Transcribe only part of the material below: the lines from the one containing "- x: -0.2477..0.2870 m" through the one containing "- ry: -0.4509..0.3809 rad", inclusive, exactly as written.

───── DATA SUPPLIED ─────

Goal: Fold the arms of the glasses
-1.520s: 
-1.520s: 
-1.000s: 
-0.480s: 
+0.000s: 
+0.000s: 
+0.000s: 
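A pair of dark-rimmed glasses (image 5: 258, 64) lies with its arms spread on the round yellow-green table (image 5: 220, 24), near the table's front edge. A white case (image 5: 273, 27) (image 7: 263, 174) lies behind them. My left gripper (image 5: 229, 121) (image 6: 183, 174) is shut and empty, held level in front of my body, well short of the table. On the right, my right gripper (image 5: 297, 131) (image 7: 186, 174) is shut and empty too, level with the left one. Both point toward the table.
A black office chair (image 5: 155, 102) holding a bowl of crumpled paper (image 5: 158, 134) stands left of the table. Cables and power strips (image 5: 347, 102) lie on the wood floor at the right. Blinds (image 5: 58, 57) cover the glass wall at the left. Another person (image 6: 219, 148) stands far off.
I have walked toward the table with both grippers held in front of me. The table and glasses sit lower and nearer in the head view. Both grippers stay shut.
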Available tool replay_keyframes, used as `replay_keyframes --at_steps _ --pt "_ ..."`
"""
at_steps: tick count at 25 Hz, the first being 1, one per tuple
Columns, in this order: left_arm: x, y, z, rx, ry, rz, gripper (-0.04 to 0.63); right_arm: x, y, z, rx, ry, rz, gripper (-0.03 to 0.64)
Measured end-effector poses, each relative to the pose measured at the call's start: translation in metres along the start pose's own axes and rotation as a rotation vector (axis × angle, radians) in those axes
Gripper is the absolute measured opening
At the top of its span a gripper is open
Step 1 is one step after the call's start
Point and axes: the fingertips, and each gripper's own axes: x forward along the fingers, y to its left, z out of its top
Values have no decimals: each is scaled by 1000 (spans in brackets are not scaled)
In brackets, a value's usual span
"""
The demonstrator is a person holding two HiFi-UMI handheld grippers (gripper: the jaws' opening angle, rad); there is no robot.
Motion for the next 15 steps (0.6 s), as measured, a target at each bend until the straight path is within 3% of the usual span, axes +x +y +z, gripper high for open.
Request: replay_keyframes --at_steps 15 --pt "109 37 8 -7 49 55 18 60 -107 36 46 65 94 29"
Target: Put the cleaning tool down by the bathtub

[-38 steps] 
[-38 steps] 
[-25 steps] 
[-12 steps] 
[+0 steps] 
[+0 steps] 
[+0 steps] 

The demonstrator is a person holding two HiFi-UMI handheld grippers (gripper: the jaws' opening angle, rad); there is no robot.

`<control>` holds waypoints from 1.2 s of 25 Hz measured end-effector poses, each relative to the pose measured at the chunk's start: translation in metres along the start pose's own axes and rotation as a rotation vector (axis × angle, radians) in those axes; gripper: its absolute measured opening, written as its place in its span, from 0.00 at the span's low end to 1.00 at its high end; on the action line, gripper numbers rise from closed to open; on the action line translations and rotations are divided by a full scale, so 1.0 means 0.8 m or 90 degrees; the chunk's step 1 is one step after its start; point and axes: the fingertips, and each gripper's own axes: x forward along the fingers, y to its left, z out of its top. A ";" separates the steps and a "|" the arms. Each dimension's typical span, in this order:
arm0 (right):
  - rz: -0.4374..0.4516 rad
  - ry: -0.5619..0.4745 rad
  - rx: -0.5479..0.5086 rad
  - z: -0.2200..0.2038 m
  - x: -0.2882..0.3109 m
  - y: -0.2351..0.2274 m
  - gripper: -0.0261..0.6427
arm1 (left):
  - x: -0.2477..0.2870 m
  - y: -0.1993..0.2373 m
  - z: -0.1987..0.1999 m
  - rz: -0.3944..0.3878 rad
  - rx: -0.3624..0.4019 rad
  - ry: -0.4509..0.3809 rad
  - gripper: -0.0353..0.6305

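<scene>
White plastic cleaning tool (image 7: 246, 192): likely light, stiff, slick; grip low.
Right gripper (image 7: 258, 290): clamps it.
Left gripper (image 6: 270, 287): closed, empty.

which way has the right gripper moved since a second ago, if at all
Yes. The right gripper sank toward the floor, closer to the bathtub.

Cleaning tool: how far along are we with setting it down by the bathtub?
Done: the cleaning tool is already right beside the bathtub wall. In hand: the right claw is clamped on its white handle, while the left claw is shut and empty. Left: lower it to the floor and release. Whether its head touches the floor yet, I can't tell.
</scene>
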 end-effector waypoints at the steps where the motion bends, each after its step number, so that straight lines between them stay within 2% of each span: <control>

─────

--- FINISHED EXERCISE ---
  - x: -0.2477..0.2870 m
  - y: -0.1993..0.2373 m
  - z: -0.1987..0.1999 m
  - rz: -0.3944..0.3878 rad
  - rx: -0.3624..0.4019 rad
  - ry: -0.4509..0.3809 rad

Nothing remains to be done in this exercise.